The therapeutic effect of CoQ10 is highly dependent upon the delivery system.

Dosage Consideration: 100-300 mg per day in liposomal form for better bioavailability. Much more is needed in case of cardiac failure.


L-Carnitine is part of the mitochondrial cocktailL-carnitine is a semi-essential nutrient that acts as a transport carrier of fatty acid into the mitochondria where energy is produced. It is made from two essential amino acids (lysine and methionine). In addition to the transport function, L-carnitine helps in the metabolism of the fat within the mitochondria to generate energy.
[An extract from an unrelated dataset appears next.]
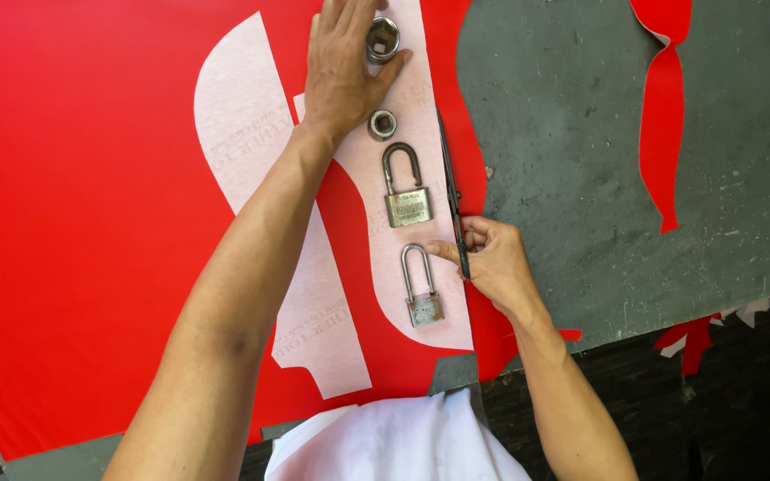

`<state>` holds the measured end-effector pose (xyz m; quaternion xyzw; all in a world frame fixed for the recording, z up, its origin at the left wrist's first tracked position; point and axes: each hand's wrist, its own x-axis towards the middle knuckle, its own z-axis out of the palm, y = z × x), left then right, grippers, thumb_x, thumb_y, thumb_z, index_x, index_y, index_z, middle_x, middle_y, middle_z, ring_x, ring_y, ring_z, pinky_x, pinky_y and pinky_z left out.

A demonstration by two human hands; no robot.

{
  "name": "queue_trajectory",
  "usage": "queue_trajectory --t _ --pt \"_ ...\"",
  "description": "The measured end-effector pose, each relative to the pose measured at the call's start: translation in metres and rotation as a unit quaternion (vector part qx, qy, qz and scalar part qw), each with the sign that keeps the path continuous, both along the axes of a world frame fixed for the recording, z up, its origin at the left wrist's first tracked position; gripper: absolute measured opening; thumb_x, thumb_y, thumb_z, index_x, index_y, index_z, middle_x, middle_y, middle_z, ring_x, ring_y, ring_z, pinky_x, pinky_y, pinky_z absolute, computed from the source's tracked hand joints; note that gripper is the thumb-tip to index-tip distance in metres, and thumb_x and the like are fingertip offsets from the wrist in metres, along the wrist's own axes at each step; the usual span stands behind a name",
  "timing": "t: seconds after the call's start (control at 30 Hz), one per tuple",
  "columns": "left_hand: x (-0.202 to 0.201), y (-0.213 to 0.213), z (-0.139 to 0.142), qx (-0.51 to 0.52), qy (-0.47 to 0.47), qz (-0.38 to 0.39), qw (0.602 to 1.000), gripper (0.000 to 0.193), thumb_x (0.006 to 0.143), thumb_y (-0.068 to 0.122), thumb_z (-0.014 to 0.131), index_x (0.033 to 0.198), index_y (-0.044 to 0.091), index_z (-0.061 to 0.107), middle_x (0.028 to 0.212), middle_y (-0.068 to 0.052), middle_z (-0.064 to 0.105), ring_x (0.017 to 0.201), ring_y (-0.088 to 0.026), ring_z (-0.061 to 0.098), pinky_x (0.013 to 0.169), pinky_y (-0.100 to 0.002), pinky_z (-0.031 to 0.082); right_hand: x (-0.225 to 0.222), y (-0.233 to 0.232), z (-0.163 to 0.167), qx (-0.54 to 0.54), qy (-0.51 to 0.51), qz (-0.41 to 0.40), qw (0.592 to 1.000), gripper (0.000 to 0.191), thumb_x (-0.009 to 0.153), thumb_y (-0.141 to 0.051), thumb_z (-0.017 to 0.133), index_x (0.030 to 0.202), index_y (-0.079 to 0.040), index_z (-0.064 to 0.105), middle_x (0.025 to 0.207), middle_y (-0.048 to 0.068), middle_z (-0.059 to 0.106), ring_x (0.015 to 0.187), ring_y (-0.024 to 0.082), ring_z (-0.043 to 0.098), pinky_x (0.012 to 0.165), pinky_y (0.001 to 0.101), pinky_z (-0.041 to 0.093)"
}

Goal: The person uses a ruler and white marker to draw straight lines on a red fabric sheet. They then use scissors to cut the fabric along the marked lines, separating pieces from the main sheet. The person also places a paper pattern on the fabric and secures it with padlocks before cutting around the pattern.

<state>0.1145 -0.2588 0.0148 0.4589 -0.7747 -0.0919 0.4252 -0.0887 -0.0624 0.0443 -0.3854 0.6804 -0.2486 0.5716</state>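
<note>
My left hand [340,67] lies flat on a pale paper pattern piece [421,107] that rests on a large red sheet [73,223]. Its fingers touch a metal socket [382,37]. A second, smaller socket [382,124] sits just below the hand. My right hand [492,263] grips dark scissors [450,191], whose blades run up along the right edge of the pattern. Two metal padlocks lie on the pattern as weights: one [405,191] in the middle, the other [421,289] lower, next to my right thumb.
Another pale pattern piece [242,134] lies on the red sheet to the left. The sheet covers a grey worktable [599,160]. A cut red strip [666,116] lies on the table's right side. Red scraps [692,338] hang off the table's front edge.
</note>
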Motion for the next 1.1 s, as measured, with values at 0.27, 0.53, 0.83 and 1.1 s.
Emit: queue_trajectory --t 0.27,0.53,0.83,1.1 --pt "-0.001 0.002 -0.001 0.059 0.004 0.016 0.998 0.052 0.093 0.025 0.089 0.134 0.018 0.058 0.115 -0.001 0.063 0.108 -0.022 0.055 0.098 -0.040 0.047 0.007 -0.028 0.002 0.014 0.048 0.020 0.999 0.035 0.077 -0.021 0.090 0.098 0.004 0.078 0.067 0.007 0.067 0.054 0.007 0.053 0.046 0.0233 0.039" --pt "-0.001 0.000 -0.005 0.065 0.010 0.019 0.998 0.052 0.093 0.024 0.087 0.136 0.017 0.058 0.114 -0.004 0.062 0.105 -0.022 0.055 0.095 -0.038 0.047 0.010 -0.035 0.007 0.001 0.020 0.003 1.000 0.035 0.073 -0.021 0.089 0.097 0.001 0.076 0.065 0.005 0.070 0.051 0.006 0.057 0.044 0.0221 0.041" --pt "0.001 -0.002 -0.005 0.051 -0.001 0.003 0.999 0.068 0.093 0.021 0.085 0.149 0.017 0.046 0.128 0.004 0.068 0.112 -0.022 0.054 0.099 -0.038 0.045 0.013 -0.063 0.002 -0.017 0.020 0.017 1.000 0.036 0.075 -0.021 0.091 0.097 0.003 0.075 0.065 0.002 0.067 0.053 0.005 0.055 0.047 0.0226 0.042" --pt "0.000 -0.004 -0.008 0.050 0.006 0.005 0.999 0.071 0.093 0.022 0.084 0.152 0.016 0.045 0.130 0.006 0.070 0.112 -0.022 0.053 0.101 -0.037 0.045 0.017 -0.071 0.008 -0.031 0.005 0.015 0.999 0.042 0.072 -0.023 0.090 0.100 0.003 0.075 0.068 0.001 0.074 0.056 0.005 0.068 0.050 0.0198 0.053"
Studies have shown that dietary supplementation of L-carnitine markedly improves the overall mitochondrial function. The amount found in whole foods such as meat is unfortunately small.

Dosage Consideration: 300-2000 mg per day

Note: Taking L-carnitine with thyroid hormone might decrease the effectiveness of the thyroid hormone and make symptoms of hypothyroidism worse. Those with primary low thyroid function or secondary hypothyroidism from Adrenal Fatigue Syndrome should proceed with care. As well, L-carnitine might increase the effects of warfarin (Coumadin) and increase the chances of bruising and bleeding. Be sure to have your blood checked regularly. The dose of your warfarin (Coumadin) might need to be changed.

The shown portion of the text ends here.